-- WORK INSTRUCTIONS --
Below are entries to reproduce exactly, apart from their pictures.
--
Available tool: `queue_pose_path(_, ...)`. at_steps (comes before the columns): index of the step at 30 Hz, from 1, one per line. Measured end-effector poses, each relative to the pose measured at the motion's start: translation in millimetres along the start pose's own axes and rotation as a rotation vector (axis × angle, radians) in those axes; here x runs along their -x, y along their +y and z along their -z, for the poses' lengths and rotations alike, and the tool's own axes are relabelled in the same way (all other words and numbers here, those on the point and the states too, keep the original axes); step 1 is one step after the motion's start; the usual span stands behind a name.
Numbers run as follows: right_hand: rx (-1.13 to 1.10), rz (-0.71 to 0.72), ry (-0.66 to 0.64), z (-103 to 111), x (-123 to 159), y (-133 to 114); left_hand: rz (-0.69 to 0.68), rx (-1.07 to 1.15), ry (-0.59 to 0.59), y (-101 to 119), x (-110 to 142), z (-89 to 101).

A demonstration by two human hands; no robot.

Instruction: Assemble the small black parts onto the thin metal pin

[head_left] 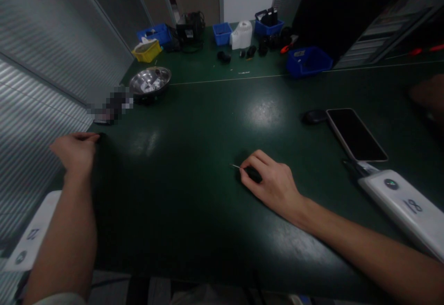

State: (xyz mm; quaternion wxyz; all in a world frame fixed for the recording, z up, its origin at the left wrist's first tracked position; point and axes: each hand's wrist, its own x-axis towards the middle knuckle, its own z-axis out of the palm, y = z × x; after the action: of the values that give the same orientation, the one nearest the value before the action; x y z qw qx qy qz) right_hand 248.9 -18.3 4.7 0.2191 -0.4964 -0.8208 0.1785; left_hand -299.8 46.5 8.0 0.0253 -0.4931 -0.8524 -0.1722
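Closed at the fingertips, the left hand's (78, 150) grip sits over the desk's (187, 129) left side, by a small dark piece (101, 136); whether it holds that piece, I cannot tell. Beyond it stands a metal bowl (150, 81) with white scraps inside. Near the middle, the right hand's (272, 179) grip pinches a thin, light-coloured piece (235, 166) that points left. Further right lie a phone (356, 134) and a white device (404, 205).

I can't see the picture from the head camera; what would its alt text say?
A person's right hand pinches a thin pale object above a dark green table. The left hand reaches left. Bins, a metal bowl and a phone lie around.
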Motion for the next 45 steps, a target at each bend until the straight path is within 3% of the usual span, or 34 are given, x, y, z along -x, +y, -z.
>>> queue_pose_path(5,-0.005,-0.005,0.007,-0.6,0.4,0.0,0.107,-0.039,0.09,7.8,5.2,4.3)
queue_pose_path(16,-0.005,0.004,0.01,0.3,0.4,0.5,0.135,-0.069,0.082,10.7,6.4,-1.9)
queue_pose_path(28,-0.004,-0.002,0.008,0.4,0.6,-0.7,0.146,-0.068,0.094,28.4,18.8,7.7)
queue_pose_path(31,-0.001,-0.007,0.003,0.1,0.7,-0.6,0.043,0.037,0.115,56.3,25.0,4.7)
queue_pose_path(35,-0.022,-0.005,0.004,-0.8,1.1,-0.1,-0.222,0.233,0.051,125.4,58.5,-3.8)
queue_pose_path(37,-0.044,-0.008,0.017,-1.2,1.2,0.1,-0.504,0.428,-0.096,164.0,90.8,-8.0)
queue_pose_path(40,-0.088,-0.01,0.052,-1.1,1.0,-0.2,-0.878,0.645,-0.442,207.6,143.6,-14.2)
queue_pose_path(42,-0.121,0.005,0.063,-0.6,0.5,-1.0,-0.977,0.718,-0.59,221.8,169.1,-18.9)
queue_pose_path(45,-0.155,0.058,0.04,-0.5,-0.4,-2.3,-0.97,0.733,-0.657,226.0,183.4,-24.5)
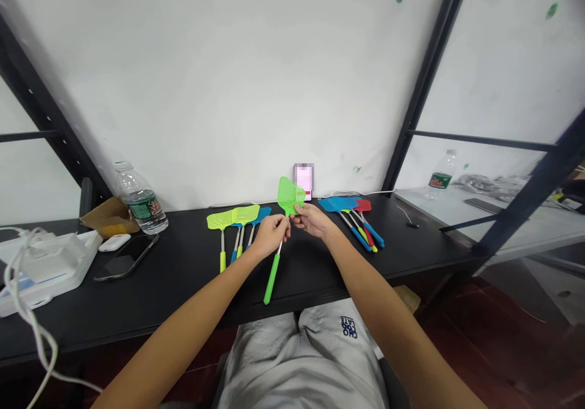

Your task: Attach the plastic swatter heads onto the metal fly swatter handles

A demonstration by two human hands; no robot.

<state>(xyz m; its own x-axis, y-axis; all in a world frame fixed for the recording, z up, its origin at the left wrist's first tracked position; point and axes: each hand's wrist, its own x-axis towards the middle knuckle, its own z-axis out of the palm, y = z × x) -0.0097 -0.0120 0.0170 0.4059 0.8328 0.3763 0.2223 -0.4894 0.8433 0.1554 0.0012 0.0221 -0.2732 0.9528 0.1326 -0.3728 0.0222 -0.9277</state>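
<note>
— Two hands on one green fly swatter (275, 264), yes? Where is it?

— Yes. It stands tilted at 12 o'clock, above the black table (192, 287), with its mesh head (287, 194) up and its handle (272, 278) slanting down toward 7.

— And your fingers?

— My left hand (272, 235) is nearly closed, pinching the swatter above its thin metal neck (280, 247). My right hand (313, 220) curls almost shut against the bottom of the mesh head. My fingertips (298, 209) are partly hidden, so I can't tell exactly how they bite.

— What step is this?

— I judge it close handling of this one swatter, held apart from the yellow-green swatters (233, 217) at 11 o'clock and the blue and red swatters (345, 206) at 1.

— What does the next move call for?

— A steady pinch at the neck, since the long handle hangs free.
</note>
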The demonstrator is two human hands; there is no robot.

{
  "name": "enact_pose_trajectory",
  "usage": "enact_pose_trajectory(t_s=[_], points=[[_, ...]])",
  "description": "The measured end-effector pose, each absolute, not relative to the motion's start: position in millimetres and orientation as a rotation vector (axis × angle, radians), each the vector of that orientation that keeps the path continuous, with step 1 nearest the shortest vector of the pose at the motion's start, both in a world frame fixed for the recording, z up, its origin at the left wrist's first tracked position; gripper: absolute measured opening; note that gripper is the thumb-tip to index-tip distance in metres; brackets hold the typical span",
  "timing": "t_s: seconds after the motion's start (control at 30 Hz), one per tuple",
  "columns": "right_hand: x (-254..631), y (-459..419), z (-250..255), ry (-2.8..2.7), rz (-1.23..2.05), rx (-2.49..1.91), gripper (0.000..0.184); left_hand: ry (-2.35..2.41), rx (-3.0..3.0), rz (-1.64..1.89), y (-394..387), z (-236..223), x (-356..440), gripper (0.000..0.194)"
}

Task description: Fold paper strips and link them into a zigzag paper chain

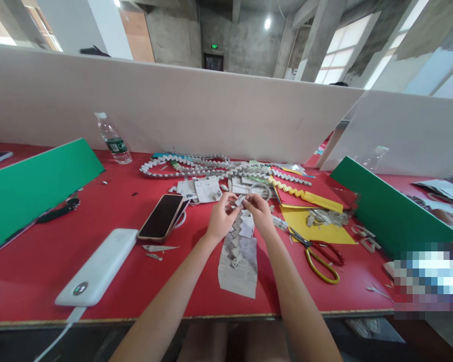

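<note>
In the middle of the red table, my left hand (222,217) and my right hand (259,211) meet with their fingertips pinched on the top end of a folded paper chain (234,241). The chain is a grey zigzag of newsprint links, hanging down towards me over a sheet of printed paper (237,281). A small folded piece at its end shows between the fingers; how it joins the chain cannot be made out. Just beyond my hands lie printed paper pieces (207,189) and longer folded chains (166,173).
Scissors (313,246) with red and yellow handles lie at right, near yellow paper (317,226). A phone (161,216) and a white power bank (98,269) are at left. Green dividers (41,186) flank the workspace. A water bottle (115,143) stands behind.
</note>
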State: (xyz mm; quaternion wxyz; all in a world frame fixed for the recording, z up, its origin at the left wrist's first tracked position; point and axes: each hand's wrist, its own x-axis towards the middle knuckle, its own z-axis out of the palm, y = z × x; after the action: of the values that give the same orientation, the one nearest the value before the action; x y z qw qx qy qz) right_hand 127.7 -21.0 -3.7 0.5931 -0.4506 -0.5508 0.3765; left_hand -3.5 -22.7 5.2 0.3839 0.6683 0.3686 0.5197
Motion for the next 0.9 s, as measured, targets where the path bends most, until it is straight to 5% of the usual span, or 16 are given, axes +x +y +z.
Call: enact_pose_trajectory(t_s=[0.57,0.9], points=[[131.2,-21.0,-3.5,-1.217,1.116,-0.898,0.016,0.831,1.511,1.297,-24.9,7.5,-2.2,0.017],[126.4,-25.7,4.1,-1.183,0.963,-0.926,0.016,0.845,1.417,1.38,-27.0,10.5,-2.1,0.027]])
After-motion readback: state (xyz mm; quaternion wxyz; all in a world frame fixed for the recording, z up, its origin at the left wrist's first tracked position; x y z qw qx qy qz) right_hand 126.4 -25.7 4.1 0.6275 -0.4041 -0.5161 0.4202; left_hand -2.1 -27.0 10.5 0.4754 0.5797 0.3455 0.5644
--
-- ANSWER BELOW --
Available tool: `queue_pose_path(_, ...)`. at_steps (comes before the columns): index of the step at 30 Hz, from 1, one per line. Measured end-effector poses, each relative to the pose measured at the motion's start: translation in millimetres along the start pose's own axes and rotation as a rotation vector (axis × angle, radians) in those axes; here x runs along their -x, y along their +y and z along their -z, for the poses' lengths and rotations alike, and the tool's own axes are relabelled in the same way (all other words and numbers here, those on the point and the states too, keep the original axes); step 1 is one step after the motion's start; the usual span stands behind a name.
Numbers run as follows: right_hand: rx (-1.13 to 1.10), rz (-0.71 to 0.72), ry (-0.66 to 0.64), z (-103 to 111), x (-123 to 159), y (-133 to 114); left_hand: rz (-0.69 to 0.68), rx (-1.07 to 1.15), ry (-0.59 to 0.59), y (-101 to 119), x (-110 to 142), z (-89 to 101).

A demonstration by two human hands; no robot.

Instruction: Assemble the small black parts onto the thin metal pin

[head_left] 

State: (xyz mm; quaternion wxyz; all in a world frame fixed for the recording, z up, its origin at the left wrist's first tracked position; point and axes: each hand's wrist, its own x-axis towards the middle knuckle, its own z-axis out of the palm, y = z × x; after the action: of the values that give the same orientation, the one nearest the value before the action; x y z qw qx qy qz) right_hand 248.9 -18.3 4.7 0.2191 -0.4964 -0.8208 0.1785; left_hand -299.8 46.5 8.0 0.0253 -0.4931 -0.8524 -0.1722
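Closed at the fingertips, the left hand's (78, 150) grip sits over the desk's (187, 129) left side, by a small dark piece (101, 136); whether it holds that piece, I cannot tell. Beyond it stands a metal bowl (150, 81) with white scraps inside. Near the middle, the right hand's (272, 179) grip pinches a thin, light-coloured piece (235, 166) that points left. Further right lie a phone (356, 134) and a white device (404, 205).

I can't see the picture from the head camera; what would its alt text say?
A person's right hand pinches a thin pale object above a dark green table. The left hand reaches left. Bins, a metal bowl and a phone lie around.
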Motion for the next 45 steps, a target at each bend until the straight path is within 3% of the usual span, or 34 are given, x, y, z along -x, +y, -z.
>>> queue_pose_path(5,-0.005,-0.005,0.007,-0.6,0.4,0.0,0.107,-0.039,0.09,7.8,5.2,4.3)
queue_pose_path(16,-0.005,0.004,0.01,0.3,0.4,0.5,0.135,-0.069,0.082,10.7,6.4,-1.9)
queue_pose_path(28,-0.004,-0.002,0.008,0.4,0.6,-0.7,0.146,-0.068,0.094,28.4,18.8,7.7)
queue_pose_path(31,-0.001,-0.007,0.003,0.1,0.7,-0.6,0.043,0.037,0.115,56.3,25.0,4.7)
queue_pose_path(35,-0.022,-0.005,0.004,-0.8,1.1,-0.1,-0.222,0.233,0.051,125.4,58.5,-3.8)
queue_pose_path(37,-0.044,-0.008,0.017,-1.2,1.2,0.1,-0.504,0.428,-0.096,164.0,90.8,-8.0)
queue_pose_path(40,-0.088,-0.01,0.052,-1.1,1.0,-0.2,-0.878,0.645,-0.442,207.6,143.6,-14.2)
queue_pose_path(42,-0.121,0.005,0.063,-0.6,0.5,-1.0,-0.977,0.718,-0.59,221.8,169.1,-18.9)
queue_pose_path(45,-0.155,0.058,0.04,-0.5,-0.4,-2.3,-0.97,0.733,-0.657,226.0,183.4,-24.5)

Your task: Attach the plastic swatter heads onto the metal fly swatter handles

A demonstration by two human hands; no robot.

<state>(xyz m; its own x-axis, y-axis; all in a world frame fixed for the recording, z up, its origin at the left wrist's first tracked position; point and axes: each hand's wrist, its own x-axis towards the middle knuckle, its own z-axis out of the palm, y = z × x) -0.0097 -0.0120 0.0170 0.4059 0.8328 0.3763 0.2223 -0.4894 0.8433 0.1554 0.0012 0.0221 -0.2732 0.9528 0.1326 -0.3728 0.0222 -0.9277</state>
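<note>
— Two hands on one green fly swatter (275, 264), yes? Where is it?

— Yes. It stands tilted at 12 o'clock, above the black table (192, 287), with its mesh head (287, 194) up and its handle (272, 278) slanting down toward 7.

— And your fingers?

— My left hand (272, 235) is nearly closed, pinching the swatter above its thin metal neck (280, 247). My right hand (313, 220) curls almost shut against the bottom of the mesh head. My fingertips (298, 209) are partly hidden, so I can't tell exactly how they bite.

— What step is this?

— I judge it close handling of this one swatter, held apart from the yellow-green swatters (233, 217) at 11 o'clock and the blue and red swatters (345, 206) at 1.

— What does the next move call for?

— A steady pinch at the neck, since the long handle hangs free.
</note>
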The demonstrator is two human hands; there is no robot.

{
  "name": "enact_pose_trajectory",
  "usage": "enact_pose_trajectory(t_s=[_], points=[[_, ...]])",
  "description": "The measured end-effector pose, each absolute, not relative to the motion's start: position in millimetres and orientation as a rotation vector (axis × angle, radians), each the vector of that orientation that keeps the path continuous, with step 1 nearest the shortest vector of the pose at the motion's start, both in a world frame fixed for the recording, z up, its origin at the left wrist's first tracked position; gripper: absolute measured opening; note that gripper is the thumb-tip to index-tip distance in metres; brackets hold the typical span",
  "timing": "t_s: seconds after the motion's start (control at 30 Hz), one per tuple",
  "columns": "right_hand: x (-254..631), y (-459..419), z (-250..255), ry (-2.8..2.7), rz (-1.23..2.05), rx (-2.49..1.91), gripper (0.000..0.184); left_hand: ry (-2.35..2.41), rx (-3.0..3.0), rz (-1.64..1.89), y (-394..387), z (-236..223), x (-356..440), gripper (0.000..0.194)"
}

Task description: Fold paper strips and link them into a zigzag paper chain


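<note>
In the middle of the red table, my left hand (222,217) and my right hand (259,211) meet with their fingertips pinched on the top end of a folded paper chain (234,241). The chain is a grey zigzag of newsprint links, hanging down towards me over a sheet of printed paper (237,281). A small folded piece at its end shows between the fingers; how it joins the chain cannot be made out. Just beyond my hands lie printed paper pieces (207,189) and longer folded chains (166,173).
Scissors (313,246) with red and yellow handles lie at right, near yellow paper (317,226). A phone (161,216) and a white power bank (98,269) are at left. Green dividers (41,186) flank the workspace. A water bottle (115,143) stands behind.
</note>
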State: (xyz mm; quaternion wxyz; all in a world frame fixed for the recording, z up, its origin at the left wrist's first tracked position; point and axes: each hand's wrist, its own x-axis towards the middle knuckle, its own z-axis out of the palm, y = z × x; after the action: of the values that give the same orientation, the one nearest the value before the action; x y z qw qx qy qz) right_hand 127.7 -21.0 -3.7 0.5931 -0.4506 -0.5508 0.3765; left_hand -3.5 -22.7 5.2 0.3839 0.6683 0.3686 0.5197
Motion for the next 0.9 s, as measured, targets where the path bends most, until it is straight to 5% of the usual span, or 16 are given, axes +x +y +z.
Call: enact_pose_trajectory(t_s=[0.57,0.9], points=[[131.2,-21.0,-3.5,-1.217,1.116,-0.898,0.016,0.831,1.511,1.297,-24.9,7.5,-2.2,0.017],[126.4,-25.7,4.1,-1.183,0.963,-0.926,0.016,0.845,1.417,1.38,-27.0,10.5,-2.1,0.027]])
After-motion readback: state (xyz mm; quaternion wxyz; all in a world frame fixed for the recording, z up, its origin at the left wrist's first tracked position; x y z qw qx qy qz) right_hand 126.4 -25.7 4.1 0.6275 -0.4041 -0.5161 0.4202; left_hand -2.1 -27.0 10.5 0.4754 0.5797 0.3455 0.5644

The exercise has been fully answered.